Нет, это не его, взял посмотреть и уже сегодня возвращает владельцу. Ему заказали книгу о постимпрессионистах, а времени закончить не хватает из-за того, что служит на почте перлюстратором. А тут заманчивое предложение поехать в Петроград… Когда ещё дело дойдёт до издания — сегодня такие вещи не печатают. Он спросил: «Как, по-твоему, можно вынуть этот лист?» «Ты собираешься его изъять?» — ответила я вопросом на вопрос. «Они не заметят пропажу, ей-богу, не заметят», — заторопился он, — «а поле это будет куда лучше смотреться на стене твоей комнаты».
На следующий день картины, вместе с пшеничным полем, вернулись куда следует, и я благополучно забыла про Ивана. Постаралась выбросить его из головы, иначе я никогда не смогла бы забыть ту комнату.
Зато теперь я вспоминаю о ней без дрожи — ведь Белла сначала переехала вниз, потом и вовсе съехала.
А комната, как была, так и осталась. Я сижу сейчас у себя, в просторной, о двух дверях студии. Под скатом крыши стоит кушетка, крытая голубым покрывалом. Пол не вощёный — негде достать воск, зато в интерьере есть что-то голландское. На полированной столешнице плавает отражение: это розовая ветка в кувшине с картины Ван Гога — не самой известной, прямо скажем, его работы. Но мне почему-то вспомнилась именно она. А ещё раньше другая: опрокинутая корзина или горшок с маргаритками.
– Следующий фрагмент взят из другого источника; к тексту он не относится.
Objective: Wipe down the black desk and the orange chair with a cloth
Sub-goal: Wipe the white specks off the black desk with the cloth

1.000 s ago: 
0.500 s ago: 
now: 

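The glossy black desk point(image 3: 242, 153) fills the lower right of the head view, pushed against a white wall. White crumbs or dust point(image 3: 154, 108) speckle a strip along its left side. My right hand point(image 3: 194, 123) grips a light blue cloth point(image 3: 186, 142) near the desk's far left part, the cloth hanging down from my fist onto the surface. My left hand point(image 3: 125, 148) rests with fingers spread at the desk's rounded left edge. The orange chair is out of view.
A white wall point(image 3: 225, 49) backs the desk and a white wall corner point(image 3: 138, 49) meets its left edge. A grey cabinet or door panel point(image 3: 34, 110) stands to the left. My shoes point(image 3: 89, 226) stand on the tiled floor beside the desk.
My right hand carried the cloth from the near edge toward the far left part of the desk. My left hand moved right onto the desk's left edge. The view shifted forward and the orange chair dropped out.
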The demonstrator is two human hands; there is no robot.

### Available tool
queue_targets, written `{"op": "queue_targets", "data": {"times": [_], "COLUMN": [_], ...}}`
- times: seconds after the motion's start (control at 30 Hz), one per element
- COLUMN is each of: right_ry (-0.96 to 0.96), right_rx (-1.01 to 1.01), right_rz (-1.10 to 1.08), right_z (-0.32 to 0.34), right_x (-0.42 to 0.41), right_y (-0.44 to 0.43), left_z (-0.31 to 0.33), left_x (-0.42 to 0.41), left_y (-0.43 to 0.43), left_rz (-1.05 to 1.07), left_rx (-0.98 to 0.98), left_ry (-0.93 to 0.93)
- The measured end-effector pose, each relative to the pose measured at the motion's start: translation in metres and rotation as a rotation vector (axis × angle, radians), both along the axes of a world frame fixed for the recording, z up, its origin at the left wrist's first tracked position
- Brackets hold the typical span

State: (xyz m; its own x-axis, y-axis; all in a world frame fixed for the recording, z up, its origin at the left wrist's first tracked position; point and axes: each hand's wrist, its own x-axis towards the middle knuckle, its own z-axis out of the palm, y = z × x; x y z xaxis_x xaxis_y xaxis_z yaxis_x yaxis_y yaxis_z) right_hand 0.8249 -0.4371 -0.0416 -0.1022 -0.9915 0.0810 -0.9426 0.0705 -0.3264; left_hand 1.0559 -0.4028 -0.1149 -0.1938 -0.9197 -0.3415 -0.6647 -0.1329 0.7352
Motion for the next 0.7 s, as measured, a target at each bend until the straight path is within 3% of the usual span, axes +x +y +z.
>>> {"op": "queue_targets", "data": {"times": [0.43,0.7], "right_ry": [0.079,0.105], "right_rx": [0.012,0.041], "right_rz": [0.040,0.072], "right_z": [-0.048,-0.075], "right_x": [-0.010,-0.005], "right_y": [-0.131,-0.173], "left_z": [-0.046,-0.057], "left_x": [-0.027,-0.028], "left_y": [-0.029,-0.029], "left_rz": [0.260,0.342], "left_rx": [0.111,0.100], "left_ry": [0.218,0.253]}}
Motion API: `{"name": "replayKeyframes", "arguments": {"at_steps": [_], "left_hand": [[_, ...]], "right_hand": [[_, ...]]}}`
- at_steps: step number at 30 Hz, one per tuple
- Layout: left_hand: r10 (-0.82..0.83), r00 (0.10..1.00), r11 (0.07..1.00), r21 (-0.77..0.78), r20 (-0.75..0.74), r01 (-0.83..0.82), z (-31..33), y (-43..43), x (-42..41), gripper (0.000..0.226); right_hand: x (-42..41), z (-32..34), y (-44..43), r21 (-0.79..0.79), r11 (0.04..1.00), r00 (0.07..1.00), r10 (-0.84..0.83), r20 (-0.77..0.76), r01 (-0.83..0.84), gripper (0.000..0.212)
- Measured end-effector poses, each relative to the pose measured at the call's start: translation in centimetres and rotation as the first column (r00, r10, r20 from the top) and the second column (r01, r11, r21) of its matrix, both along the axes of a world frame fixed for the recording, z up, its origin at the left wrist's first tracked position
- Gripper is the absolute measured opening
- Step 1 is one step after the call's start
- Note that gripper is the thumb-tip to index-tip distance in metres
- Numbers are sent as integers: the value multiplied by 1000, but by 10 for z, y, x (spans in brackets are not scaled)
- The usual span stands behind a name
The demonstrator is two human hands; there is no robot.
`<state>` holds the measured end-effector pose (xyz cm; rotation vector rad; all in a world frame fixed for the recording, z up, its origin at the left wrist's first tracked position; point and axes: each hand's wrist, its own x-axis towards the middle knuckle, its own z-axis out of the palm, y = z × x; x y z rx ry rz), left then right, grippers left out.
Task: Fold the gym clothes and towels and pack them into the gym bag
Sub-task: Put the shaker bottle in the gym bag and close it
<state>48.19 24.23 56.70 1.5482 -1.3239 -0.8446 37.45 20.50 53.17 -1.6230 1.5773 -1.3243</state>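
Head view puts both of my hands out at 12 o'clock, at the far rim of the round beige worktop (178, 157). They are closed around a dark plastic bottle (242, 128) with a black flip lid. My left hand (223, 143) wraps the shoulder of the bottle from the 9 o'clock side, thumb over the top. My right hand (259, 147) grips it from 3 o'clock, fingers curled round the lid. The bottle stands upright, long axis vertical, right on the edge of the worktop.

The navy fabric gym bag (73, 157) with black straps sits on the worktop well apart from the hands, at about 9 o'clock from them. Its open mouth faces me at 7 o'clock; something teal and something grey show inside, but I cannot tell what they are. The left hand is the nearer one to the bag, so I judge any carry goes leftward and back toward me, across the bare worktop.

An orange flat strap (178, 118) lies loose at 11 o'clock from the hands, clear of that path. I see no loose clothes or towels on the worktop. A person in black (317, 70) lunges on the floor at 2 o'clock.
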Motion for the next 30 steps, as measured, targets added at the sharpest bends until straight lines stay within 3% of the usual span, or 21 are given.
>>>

Вместе с воспоминанием об Иване в памяти всплывает рассказ. По-моему, он зародился в тот момент, когда я не поднялась к тебе в комнату. Впрочем, память здесь ни при чём — рассказ, наверное, жил в моём подсознании. Ван Гога держали в больнице неподалёку от Арля{122}. Выйдя оттуда, он продолжал писать — на грани помешательства. Одна из поздних его картин — пшеничное поле (он называл его «всходы»), где только-только начинают проклёвываться зелёные ростки. На переднем плане топорщатся жёсткие кустики. Вдали виднеется крыша фермы, похожая на плывущий по волнам корабль. Впрочем, нет, я пережимаю. Зачем объяснять живопись? Стоит только впасть в объяснение, и ты начинаешь писать рассказ. А на самом деле, всё должно быть иначе: пусть рассказ меня пишет, меня создаёт. Ты прав насчёт Великой матери, — Эльза сродни пшеничному полю. Эльза — Праматерь? Сложновато получается.